Expand dapp remappings

We could modify the import syntax supported by dapp remappings to allow users to specify a specific version, e.g. import "ds-test/test.sol@<VERSION> where VERSION is a reference to a git object (e.g. commit hash, branch or tag ref). This would allow uniquely specifying a specific package version in dependency tree. There is probably quite a lot of work involved to figure out the specifics here.

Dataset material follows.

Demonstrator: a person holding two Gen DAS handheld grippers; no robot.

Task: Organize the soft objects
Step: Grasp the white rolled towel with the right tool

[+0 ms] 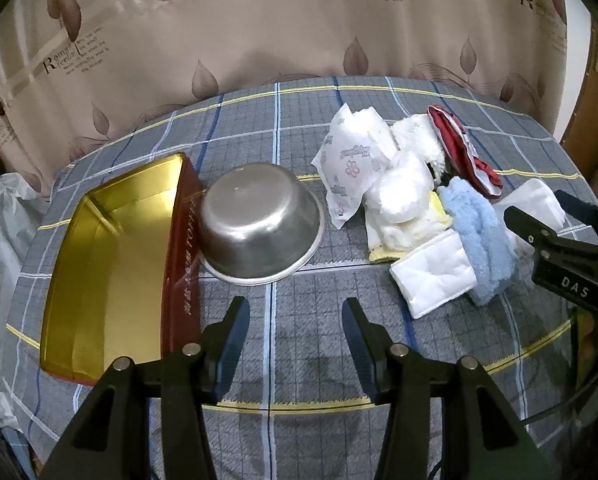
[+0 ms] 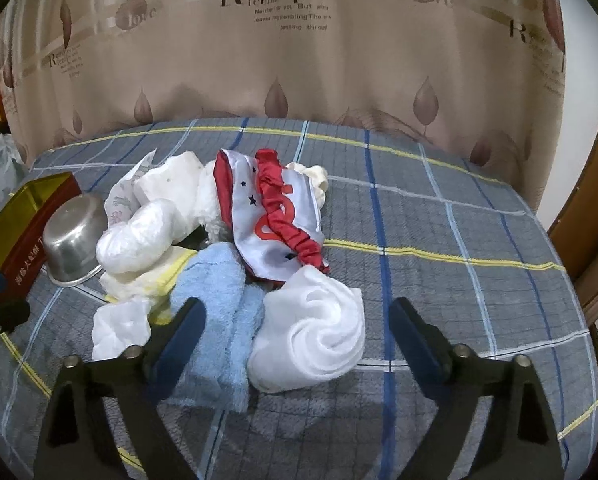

This has the advantage of being backwards compatible and keeping clean imports, but it is quite a lot more work, and makes the dapp import syntax even more non standard, meaning users of other frameworks will have an even harder time consuming packages that have been created with dapp.

Full nixifification

We could start to more heavily leverage nix for dependency management. This would keep most of the advantages above (although grepping through dependency source would probably get harder), while also potentially allowing for nice features like parallel builds and multi compiler support. It's not super clear if we would be able to use nix to avoid the remappings issue. This would also be a huge breaking change and would tie us forever to nix as a runtime dependency, which may not be desirable.

@MrChico
Copy link
Member

MrChico commented Jul 29, 2021

Another advantage of the nixification approach may be deduplication. Another problem with our current approach that you can have a million folders in the lib dir

@transmissions11
Copy link
Contributor

definitely remove remappings, 100%

@lucas-manuel
Copy link

lucas-manuel commented Jul 30, 2021

We are currently dealing with this in our maple-core repo. We've converted all of our contracts into submodules so that we can easily version contracts and test different permutations of contract versions in the context of the entire protocol in the main repo.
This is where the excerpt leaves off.